Within these records, how many lines hold "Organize"? Give the number alone.

◇ ◇ ◇ ◇

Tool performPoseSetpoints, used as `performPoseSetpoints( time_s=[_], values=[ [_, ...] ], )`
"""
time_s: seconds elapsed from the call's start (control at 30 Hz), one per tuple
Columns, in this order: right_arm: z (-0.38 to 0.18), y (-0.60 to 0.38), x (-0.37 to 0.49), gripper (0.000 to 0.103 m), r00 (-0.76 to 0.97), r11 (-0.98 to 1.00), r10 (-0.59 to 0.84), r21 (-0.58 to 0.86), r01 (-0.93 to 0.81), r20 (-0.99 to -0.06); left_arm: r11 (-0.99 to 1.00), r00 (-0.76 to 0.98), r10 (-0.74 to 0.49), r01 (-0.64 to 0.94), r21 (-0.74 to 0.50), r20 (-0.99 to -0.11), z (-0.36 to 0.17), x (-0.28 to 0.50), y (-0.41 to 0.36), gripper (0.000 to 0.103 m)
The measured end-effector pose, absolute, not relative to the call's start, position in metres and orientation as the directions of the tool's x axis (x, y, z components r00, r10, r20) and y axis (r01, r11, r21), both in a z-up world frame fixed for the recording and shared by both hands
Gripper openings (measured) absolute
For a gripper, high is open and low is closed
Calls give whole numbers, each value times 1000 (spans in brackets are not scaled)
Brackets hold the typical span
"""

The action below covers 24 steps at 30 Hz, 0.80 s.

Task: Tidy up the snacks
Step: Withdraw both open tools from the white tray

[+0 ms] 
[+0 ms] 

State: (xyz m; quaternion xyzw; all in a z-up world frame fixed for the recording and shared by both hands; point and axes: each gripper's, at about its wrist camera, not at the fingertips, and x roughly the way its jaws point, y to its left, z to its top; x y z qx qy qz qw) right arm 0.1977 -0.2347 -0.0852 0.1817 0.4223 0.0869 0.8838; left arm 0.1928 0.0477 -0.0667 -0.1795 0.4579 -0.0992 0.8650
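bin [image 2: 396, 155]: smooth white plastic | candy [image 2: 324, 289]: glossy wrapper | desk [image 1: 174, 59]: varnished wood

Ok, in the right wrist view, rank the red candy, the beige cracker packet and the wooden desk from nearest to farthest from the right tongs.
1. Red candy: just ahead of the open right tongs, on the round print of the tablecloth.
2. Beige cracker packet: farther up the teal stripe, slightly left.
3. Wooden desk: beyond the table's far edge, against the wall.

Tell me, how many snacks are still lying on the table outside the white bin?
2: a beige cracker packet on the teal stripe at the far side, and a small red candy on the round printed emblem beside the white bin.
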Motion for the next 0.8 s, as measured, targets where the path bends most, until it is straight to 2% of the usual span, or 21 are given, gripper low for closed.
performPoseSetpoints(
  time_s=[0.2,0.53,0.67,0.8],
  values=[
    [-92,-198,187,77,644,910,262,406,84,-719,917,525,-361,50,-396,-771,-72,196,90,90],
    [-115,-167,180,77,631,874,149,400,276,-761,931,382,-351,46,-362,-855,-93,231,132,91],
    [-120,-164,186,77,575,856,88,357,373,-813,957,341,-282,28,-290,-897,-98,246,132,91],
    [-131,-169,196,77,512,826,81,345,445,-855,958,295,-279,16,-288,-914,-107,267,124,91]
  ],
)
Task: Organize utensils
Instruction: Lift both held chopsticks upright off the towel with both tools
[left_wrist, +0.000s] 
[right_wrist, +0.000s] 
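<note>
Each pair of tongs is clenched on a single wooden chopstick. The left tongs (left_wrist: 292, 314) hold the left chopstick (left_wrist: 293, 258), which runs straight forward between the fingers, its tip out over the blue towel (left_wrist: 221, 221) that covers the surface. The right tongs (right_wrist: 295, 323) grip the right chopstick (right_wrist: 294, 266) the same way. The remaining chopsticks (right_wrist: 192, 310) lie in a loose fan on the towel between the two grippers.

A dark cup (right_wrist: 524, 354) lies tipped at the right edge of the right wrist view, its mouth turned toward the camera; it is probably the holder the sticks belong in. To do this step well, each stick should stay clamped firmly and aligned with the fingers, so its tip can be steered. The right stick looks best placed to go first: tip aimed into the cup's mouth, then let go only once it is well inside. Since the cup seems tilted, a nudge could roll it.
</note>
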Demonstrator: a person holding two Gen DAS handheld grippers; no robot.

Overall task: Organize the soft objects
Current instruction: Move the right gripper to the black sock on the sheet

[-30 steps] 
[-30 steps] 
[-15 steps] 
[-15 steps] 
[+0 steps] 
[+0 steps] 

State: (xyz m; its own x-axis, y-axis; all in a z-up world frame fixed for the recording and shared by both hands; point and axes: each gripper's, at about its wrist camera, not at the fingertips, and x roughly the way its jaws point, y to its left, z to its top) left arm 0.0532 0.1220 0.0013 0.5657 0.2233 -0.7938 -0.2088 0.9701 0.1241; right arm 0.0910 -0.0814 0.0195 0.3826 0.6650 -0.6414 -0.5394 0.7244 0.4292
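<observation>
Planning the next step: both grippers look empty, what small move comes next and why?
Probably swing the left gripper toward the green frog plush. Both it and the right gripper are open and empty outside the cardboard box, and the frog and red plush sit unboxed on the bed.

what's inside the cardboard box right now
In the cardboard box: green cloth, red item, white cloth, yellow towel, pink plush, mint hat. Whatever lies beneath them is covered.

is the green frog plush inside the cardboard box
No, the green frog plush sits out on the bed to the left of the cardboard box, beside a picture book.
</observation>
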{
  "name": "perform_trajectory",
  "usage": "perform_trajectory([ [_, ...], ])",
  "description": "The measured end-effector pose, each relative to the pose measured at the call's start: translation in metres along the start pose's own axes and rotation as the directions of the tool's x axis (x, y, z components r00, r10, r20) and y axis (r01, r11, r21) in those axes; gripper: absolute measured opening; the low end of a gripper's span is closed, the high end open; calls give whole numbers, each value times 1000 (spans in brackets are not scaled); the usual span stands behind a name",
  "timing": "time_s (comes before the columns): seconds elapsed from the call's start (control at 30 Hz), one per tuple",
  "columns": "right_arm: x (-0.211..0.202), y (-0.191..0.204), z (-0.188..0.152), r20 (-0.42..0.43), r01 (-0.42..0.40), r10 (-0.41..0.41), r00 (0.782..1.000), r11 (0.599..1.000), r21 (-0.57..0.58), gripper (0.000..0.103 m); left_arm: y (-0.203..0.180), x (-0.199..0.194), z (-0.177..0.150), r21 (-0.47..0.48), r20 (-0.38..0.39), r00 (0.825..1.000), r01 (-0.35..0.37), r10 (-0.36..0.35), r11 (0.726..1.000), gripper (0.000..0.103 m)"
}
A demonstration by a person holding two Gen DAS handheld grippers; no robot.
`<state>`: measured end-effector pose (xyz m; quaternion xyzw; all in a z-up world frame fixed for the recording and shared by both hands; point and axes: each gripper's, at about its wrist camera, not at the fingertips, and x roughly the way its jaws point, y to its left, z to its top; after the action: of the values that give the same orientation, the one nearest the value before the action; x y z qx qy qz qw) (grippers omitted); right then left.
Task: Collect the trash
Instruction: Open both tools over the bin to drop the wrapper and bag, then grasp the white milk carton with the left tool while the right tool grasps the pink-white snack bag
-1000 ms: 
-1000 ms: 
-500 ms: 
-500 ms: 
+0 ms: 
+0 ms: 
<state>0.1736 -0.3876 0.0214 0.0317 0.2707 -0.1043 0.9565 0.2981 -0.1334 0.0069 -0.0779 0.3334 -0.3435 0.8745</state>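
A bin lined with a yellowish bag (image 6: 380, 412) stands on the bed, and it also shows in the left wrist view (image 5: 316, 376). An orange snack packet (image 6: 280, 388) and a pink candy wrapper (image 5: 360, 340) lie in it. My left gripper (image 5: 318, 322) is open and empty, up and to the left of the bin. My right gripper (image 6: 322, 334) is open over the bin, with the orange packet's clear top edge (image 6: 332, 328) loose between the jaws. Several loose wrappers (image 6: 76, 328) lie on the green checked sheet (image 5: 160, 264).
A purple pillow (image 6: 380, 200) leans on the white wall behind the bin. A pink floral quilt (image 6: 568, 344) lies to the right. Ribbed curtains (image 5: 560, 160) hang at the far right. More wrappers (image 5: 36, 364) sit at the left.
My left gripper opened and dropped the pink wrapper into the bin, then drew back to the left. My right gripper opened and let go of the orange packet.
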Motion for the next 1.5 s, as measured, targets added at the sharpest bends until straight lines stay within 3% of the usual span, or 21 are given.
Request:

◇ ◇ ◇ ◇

= Task response =
2